Carnivale, Nicole Caligaris (par Guy Donikian)
Carnivale, janvier 2021, 388 pages, 21,50 €
Ecrivain(s): Nicole Caligaris Edition: Verticales
Certains fleuves, en France comme ailleurs, recèlent, malgré un calme apparent, des tourbillons dont la particularité est d’entraîner le nageur vers le fond, avant de le propulser à la surface. Pour qui n’est pas n’est pas averti, le danger est réel, le sentiment de ne pouvoir lutter contre l’élément liquide, masse mouvante dont la force annihile tout effort.
Ce sont ces sentiments, contradictoires et puissants que provoque la lecture de ce texte. Le tourbillon tout d’abord, puisque Nicole Caligaris déploie des phrases parfois très longues, dans lesquelles ce qui s’apparente à des digressions produit en définitive une espèce de kaléidoscope où se superposent plusieurs degrés du récit. Mais la trame est présente, les éléments du puzzle se mettent progressivement en place, l’auteure ne perdant jamais le fil d’une construction dont les apparences peuvent laisser supposer le contraire. La trame se dessine ainsi, au fil des appendices que sont ces « digressions », les images d’abord floues se précisent et les différents protagonistes affichent les liens qui, au premier regard, étaient plutôt distendus.

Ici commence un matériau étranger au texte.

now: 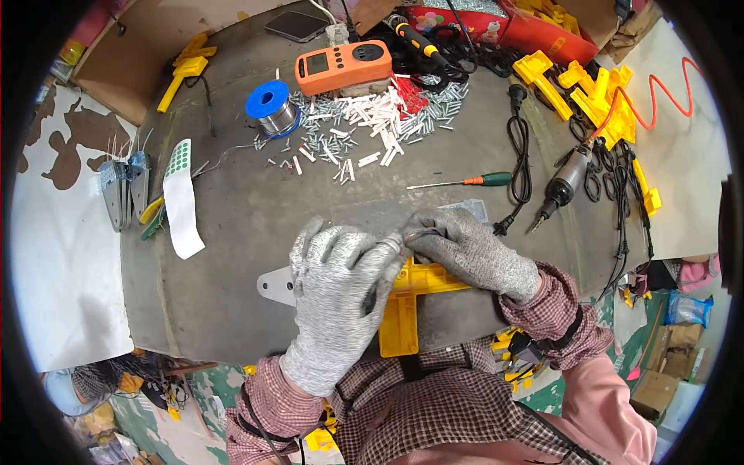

Lui, il travaille pour Ponzi, et au volant de sa DS, doit faire signer des contrats pour atteindre les objectifs de vente qui lui sont assignés. Il se retrouve dans les bras du delta d’un fleuve, en panne et confronté à trois énergumènes, musiciens de peu, jeunes auxquels il tentera de soutirer une signature, tout comme à un inconnu, devant une cabine téléphonique.
« Il fallait voir comment ça se passait, sur la route, quand tu m’envoyais, avec un papier sorti de ta machine, vers un secteur où je ne risquais pas de pâtir de la vigueur de la concurrence, personne n’avait idée de venir se salir les semelles dans ces boues de fleuve, dans ces déserts, dans ces vases, comment ça se passait, quand par miracle, il me tombait quelqu’un, pendant que j’essayais d’appeler le bureau, que j’essayais d’appeler la dépanneuse, un malheureux en train de poireauter devant la porte de la cabine qui ne marchait pas, qui n’avait jamais marché, je pense, placée où elle était placée, qui devait être un leurre, cette cabine, pour me piéger, et je tentais de retourner le piège sur le client qui attendait innocemment son tour, je commençais à le persuader que c’était bien son tour, en effet, de signer l’affaire de sa vie en misant ce qu’il avait d’économies sur un contrat Ponzi, qui avait trouvé le système, de le persuader que j’étais sa chance, coincée dans cette cabine détraquée, que par mon intermédiaire bienfaisant cette chance inouïe s’était détournée de son cours habituel pour passer à sa portée, cette nuit, dans ce coin impossible, et qu’il pouvait rejoindre le cercle des intérêts miraculeux, avec une toute petite mise de départ, rien du tout, une formalité, une signature, jusqu’au moment où je le sentais mûr, où je sortais le formulaire et où je lui tendais le stylo, quand j’avais encore un stylo dans ma boîte à gants ».
Il ne s’agit pas ici de faire de la longueur des phrases, en raison de l’effort fourni, la seule qualité d’un texte, le travail, s’il est important, n’y suffit pas. Mais lorsque travail et effort sont au service du talent, lorsque la musicalité et le rythme donnés au texte sont présents, l’auteure a alors atteint l’objectif.
Guy Donikian
Nicole Caligaris, née en 1959, écrivain française, auteure d’une quinzaine d’ouvrages, a notamment publié aux éditions verticales : Okosténie ; Dans la nuit du samedi à dimanche ; Le Paradis entre les jambes.